• [Exercise requirements] Of the material below, only the lines from the line containing "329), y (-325" down to the line containing "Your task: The" belong in the answer, written out exactly.
--- Data excerpt Enclosed Below ---
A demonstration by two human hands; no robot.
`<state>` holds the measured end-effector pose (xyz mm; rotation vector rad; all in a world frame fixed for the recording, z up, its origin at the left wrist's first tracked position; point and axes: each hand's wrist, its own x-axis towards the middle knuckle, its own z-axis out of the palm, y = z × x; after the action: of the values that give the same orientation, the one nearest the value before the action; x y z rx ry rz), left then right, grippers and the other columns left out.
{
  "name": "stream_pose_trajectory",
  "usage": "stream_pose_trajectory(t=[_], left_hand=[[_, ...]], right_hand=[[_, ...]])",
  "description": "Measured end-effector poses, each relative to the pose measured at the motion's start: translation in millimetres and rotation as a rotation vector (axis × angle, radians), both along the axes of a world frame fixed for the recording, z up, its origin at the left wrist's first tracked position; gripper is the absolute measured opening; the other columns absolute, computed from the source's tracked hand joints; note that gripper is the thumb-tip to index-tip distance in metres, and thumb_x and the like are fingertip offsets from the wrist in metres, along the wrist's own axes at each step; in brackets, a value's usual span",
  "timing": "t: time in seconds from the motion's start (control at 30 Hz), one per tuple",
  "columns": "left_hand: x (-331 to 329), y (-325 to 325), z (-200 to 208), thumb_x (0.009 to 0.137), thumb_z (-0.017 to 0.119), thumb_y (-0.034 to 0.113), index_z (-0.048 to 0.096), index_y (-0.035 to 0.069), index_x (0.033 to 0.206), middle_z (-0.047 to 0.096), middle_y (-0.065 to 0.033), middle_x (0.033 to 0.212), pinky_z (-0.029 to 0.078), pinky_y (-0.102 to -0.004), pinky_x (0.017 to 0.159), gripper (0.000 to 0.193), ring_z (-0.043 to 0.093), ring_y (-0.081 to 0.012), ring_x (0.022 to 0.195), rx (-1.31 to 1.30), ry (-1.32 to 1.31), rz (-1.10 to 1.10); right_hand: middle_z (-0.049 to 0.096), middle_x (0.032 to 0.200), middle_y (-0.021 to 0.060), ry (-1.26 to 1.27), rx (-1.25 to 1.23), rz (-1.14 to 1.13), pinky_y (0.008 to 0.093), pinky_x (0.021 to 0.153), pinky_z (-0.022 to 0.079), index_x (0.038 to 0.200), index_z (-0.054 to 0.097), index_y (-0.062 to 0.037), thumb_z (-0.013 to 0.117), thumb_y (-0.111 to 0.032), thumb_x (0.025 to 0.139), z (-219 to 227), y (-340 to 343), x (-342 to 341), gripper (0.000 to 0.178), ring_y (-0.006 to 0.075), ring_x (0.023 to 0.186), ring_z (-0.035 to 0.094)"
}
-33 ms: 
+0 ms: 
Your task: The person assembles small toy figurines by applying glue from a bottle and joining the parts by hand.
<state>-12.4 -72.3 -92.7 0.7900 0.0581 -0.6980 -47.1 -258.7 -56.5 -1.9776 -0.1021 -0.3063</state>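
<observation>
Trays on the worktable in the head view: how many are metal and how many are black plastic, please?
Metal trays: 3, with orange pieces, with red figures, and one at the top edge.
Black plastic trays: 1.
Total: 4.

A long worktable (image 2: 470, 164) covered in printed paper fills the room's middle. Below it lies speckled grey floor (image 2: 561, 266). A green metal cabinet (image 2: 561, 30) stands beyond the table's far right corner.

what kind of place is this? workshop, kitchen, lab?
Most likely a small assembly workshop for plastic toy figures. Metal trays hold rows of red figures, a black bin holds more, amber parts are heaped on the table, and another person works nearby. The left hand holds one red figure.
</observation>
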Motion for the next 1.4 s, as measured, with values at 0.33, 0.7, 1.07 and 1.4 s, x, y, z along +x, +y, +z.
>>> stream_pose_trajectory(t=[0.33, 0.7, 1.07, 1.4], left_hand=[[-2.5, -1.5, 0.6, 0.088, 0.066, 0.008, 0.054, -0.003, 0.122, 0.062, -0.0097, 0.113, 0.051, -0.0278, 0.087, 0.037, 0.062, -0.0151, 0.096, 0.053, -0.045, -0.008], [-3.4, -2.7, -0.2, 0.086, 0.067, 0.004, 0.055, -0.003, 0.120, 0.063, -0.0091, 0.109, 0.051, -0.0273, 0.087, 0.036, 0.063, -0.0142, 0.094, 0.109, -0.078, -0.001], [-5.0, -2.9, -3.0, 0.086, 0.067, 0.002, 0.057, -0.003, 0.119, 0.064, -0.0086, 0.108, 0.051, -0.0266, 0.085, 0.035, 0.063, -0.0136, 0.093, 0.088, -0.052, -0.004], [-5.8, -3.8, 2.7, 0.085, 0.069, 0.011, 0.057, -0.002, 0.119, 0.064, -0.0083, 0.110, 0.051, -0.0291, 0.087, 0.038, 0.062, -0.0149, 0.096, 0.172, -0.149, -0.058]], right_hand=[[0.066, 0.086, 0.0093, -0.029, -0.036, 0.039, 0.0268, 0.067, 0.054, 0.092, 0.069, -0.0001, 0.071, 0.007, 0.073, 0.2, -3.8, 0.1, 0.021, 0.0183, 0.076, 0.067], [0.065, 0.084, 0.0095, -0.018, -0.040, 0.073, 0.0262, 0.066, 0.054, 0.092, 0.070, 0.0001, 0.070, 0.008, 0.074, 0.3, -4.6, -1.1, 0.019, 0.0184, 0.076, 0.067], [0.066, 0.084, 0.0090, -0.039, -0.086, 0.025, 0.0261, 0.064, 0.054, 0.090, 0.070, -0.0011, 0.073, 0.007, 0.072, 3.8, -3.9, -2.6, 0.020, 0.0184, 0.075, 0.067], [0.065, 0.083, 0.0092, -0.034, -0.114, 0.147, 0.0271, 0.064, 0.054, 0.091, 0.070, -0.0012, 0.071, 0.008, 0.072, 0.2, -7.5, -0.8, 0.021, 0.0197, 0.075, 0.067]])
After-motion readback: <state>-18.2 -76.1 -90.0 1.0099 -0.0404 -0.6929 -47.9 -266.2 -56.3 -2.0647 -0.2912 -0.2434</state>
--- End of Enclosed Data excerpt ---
• [Solution for this task]
  "columns": "left_hand: x (-331 to 329), y (-325 to 325), z (-200 to 208), thumb_x (0.009 to 0.137), thumb_z (-0.017 to 0.119), thumb_y (-0.034 to 0.113), index_z (-0.048 to 0.096), index_y (-0.035 to 0.069), index_x (0.033 to 0.206), middle_z (-0.047 to 0.096), middle_y (-0.065 to 0.033), middle_x (0.033 to 0.212), pinky_z (-0.029 to 0.078), pinky_y (-0.102 to -0.004), pinky_x (0.017 to 0.159), gripper (0.000 to 0.193), ring_z (-0.043 to 0.093), ring_y (-0.081 to 0.012), ring_x (0.022 to 0.195), rx (-1.31 to 1.30), ry (-1.32 to 1.31), rz (-1.10 to 1.10); right_hand: middle_z (-0.049 to 0.096), middle_x (0.032 to 0.200), middle_y (-0.021 to 0.060), ry (-1.26 to 1.27), rx (-1.25 to 1.23), rz (-1.14 to 1.13), pinky_y (0.008 to 0.093), pinky_x (0.021 to 0.153), pinky_z (-0.022 to 0.079), index_x (0.038 to 0.200), index_z (-0.054 to 0.097), index_y (-0.062 to 0.037), thumb_z (-0.013 to 0.117), thumb_y (-0.111 to 0.032), thumb_x (0.025 to 0.139), z (-219 to 227), y (-340 to 343), x (-342 to 341), gripper (0.000 to 0.178), ring_y (-0.006 to 0.075), ring_x (0.023 to 0.186), ring_z (-0.035 to 0.094)"
}
-33 ms: 
+0 ms: 
Your task: The person assembles small toy figurines by applying glue from a bottle and joining the parts by hand.

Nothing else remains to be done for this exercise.